State v. Crumpton (2014)
The Supreme Court of Washington has clarified the showing a convict must make to obtain post-conviction DNA testing of biological evidence. The convict need not show that the test results would likely exclude him as the person who left the biological sample tested. Rather, he must show that if the results did exclude him, it would mean he is probably innocent of the crime.
In State v. Crumpton, Crumpton was convicted of a 1993 rape and burglary. The rape victim could not identify her rapist. Crumpton was arrested and charged when he was found with items stolen from the victim’s home.
Since Crumpton’ s conviction, Washington has established a procedure for convicts to seek DNA testing to prove their innocence. Crumpton used this procedure to seek new DNA testing of several items of biological material found at the scene of the rape. However, the trial court denied his motion, and the Court of Appeals affirmed.
Under the Washington procedure, a court should order DNA testing only if the convict shows “the likelihood that the DNA evidence would demonstrate innocence on a more probable than not basis.”

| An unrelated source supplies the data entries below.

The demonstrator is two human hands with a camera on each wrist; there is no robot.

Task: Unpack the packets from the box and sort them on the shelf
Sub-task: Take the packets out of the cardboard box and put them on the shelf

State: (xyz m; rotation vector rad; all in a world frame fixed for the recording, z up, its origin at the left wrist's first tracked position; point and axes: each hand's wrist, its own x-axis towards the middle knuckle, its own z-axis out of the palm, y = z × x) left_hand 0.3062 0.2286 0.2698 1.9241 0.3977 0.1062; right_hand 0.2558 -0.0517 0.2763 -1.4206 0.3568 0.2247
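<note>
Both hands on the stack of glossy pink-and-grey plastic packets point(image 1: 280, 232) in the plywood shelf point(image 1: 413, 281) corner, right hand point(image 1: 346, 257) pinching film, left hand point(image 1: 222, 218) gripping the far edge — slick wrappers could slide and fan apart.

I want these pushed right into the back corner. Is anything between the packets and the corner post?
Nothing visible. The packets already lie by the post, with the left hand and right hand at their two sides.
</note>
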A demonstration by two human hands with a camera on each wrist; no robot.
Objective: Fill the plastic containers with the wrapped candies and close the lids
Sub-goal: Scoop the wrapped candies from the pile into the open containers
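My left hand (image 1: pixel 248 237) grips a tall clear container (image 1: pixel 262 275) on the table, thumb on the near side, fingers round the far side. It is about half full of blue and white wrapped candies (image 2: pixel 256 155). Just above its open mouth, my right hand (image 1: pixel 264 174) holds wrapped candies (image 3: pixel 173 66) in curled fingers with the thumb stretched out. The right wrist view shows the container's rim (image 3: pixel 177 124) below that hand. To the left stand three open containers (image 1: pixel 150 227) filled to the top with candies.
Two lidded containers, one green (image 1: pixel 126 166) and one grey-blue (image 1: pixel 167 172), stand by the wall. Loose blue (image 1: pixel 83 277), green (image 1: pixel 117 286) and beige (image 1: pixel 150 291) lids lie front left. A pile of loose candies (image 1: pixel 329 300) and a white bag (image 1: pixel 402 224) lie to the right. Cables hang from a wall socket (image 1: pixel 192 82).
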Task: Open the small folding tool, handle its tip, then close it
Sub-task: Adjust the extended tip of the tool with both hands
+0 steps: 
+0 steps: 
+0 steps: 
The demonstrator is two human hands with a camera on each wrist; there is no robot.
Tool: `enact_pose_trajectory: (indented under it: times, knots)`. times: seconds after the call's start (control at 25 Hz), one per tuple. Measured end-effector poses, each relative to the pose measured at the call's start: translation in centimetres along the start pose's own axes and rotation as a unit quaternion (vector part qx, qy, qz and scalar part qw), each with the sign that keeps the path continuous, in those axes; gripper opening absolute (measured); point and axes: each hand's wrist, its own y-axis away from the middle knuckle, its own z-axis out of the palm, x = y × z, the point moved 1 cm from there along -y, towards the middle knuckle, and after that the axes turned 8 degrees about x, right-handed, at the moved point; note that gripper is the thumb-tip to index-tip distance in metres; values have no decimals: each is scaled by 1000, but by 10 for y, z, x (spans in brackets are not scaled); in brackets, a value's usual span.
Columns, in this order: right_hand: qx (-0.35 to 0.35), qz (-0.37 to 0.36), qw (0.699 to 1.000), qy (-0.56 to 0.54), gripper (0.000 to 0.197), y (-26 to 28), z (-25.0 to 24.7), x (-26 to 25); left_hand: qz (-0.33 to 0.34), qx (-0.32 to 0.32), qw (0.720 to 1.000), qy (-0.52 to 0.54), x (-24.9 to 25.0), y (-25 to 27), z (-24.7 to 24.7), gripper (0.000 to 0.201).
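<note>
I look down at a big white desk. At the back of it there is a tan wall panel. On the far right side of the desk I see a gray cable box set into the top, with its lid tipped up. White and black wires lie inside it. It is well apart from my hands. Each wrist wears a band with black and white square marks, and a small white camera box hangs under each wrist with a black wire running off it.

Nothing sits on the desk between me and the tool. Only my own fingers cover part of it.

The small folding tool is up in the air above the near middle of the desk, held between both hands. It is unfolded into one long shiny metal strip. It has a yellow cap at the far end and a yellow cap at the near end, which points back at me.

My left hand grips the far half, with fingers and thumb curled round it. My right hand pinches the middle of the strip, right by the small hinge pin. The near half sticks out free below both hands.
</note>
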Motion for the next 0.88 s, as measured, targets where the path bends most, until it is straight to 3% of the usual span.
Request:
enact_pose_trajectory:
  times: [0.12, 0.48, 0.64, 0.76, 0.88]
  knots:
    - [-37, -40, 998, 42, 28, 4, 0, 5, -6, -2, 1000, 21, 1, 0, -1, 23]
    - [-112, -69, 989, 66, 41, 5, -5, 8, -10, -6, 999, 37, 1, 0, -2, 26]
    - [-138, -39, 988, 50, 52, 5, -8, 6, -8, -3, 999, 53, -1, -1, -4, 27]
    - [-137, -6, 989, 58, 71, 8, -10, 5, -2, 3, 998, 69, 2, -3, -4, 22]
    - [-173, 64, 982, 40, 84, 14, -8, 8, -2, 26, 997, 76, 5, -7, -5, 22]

Crumpton argued that a trial court receiving a convict’s request should presume that the DNA results would be favorable to him. Two lower courts disagreed with him and refused to order the testing.
The Supreme Court agreed with Crumpton and reversed. Presuming DNA testing would exclude the convict as the donor of the biological material, the court reasoned, fits the policy against excluding relevant evidence. Here, the evidence to be tested came from the rapist—thus, if the test were favorable for the defendant, his innocence would be proven.
The supreme court ordered the DNA testing to occur.